Governor of the South African Reserve Bank, Lesetja Kganyago, gestures during an interview with Reuters in Centurion, South Africa April 3, 2024 REUTERS/James Oatway/File Photo

PRETORIA, Sept 19 (Reuters) – South Africa’s central bank cut its main interest rate for the first time in more than four years on Thursday, as it said it saw inflation staying below the midpoint of its target range as far out as 2026.

The South African Reserve Bank (SARB) lowered the repo rate by 25 basis points to 8.00%, as predicted by economists polled by Reuters.

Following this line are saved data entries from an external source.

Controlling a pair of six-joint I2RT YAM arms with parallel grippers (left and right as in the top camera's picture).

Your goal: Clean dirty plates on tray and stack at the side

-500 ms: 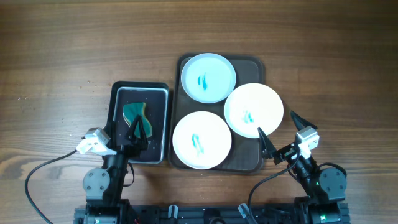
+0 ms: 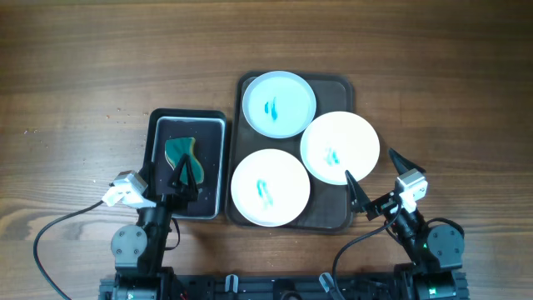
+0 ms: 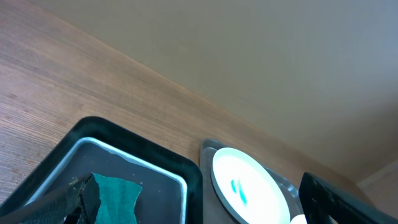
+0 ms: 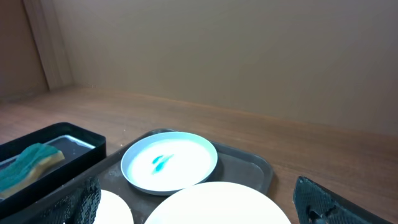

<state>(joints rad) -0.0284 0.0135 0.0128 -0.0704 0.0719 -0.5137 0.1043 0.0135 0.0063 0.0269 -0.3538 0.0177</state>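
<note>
Three white plates lie on the dark brown tray (image 2: 341,87): a far plate (image 2: 278,103), a right plate (image 2: 340,147) and a near plate (image 2: 270,187), each with a teal smear. My left gripper (image 2: 185,175) is open over the small black tray (image 2: 160,125), above the teal sponge (image 2: 179,151). My right gripper (image 2: 375,179) is open at the tray's near right corner, beside the right plate. The far plate also shows in the left wrist view (image 3: 245,190) and the right wrist view (image 4: 169,163).
The black tray with a wet basin (image 3: 158,168) sits left of the brown tray, holding the sponge (image 3: 115,196). Bare wooden table (image 2: 125,50) lies all around. A grey cable (image 2: 50,229) runs near the left arm base.
</note>
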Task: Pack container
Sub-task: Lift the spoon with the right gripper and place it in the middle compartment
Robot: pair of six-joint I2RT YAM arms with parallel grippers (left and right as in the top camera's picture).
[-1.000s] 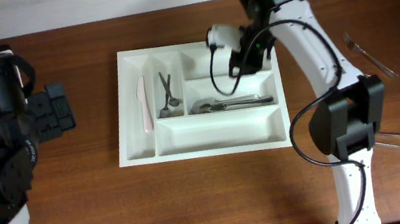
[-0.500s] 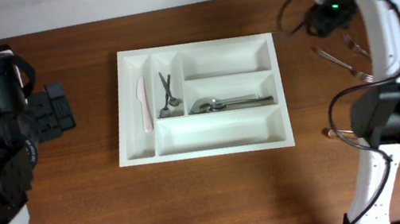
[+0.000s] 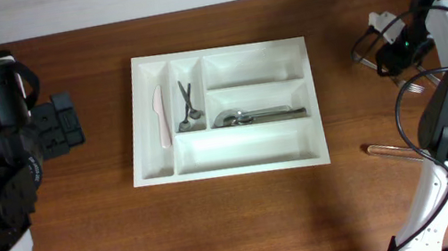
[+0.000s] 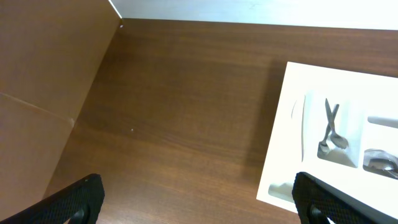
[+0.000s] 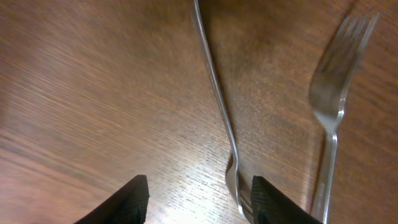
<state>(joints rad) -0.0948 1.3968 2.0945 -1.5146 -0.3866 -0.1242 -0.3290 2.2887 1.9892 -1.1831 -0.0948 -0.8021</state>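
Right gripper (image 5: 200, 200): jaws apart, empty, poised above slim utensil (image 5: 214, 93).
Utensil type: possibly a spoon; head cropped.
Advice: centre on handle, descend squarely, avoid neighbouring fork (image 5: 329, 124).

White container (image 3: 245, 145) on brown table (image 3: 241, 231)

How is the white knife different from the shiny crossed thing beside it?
The knife is pale and one straight piece; the crossed utensil is shiny metal with two arms. The knife is longer than the crossed utensil. The knife lies in the tray's outermost narrow compartment, the crossed utensil in the next. Both lie lengthwise.
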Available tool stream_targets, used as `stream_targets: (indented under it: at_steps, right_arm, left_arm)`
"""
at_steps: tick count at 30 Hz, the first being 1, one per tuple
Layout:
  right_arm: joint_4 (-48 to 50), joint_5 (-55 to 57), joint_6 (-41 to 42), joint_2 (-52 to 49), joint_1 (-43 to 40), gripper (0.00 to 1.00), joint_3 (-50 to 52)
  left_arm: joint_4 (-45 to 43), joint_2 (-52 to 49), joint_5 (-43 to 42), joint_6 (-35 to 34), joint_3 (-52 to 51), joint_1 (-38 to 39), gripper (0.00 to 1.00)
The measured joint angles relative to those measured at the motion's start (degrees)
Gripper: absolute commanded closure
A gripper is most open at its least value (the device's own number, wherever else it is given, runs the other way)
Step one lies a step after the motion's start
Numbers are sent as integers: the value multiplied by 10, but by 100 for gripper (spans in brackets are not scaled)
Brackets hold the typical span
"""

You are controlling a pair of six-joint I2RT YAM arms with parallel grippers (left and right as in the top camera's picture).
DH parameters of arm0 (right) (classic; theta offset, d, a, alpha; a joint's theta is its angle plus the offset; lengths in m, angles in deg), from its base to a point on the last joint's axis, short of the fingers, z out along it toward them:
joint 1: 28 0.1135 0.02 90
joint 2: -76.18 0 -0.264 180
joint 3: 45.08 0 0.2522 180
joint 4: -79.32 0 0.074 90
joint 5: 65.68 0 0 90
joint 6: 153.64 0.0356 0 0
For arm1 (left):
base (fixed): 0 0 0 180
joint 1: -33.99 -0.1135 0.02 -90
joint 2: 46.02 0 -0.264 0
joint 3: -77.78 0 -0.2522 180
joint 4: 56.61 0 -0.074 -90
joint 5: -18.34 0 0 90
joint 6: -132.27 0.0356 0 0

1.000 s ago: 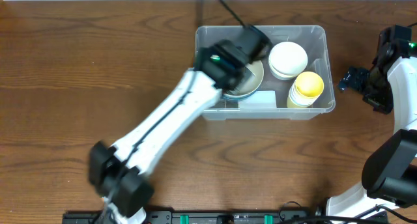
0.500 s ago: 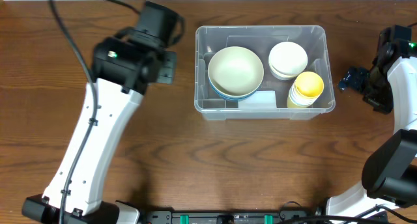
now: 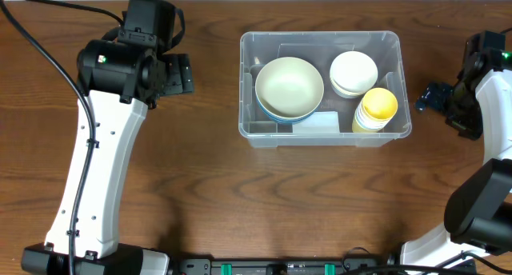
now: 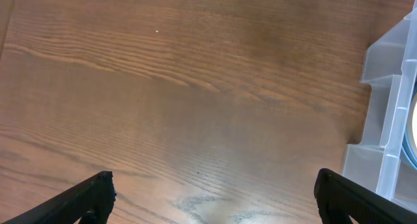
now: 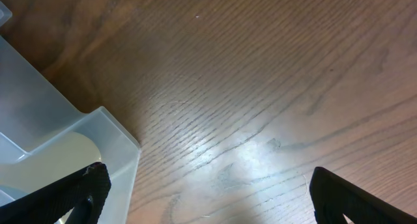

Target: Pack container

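Find the container point(image 3: 324, 37) mid-table, long side running left to right, off to the right of the left gripper point(image 4: 215, 188) yet just beside the right gripper point(image 5: 208, 185) at its short end, so nearer the right arm, both grippers spread wide, holding nothing

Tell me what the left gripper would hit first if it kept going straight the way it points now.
Most likely the bare table: the open left gripper aims at plain wood. The container sits off to the side of that line, though depth is hard to judge.
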Motion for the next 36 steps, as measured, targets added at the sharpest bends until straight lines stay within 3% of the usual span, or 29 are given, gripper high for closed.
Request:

South Africa’s headline consumer inflation came in at 4.4% year-on-year in August, just below the 4.5% midpoint of the target range the central bank aims for.

The rate cut follows the U.S. Federal Reserve’s decision on Wednesday to begin lowering rates, and makes South Africa the latest emerging market to embark on an easing cycle after early movers in Latin America and central Europe.

Prior to Thursday’s cut, the SARB had kept the repo rate unchanged at seven policy meetings in a row. Before that it raised rates 10 times consecutively.

For much of the past three years annual inflation has been near the top of the central bank’s target band or above it, averaging 5.9% in 2023 and 6.9% in 2022.

But it dropped sharply in July and further in August.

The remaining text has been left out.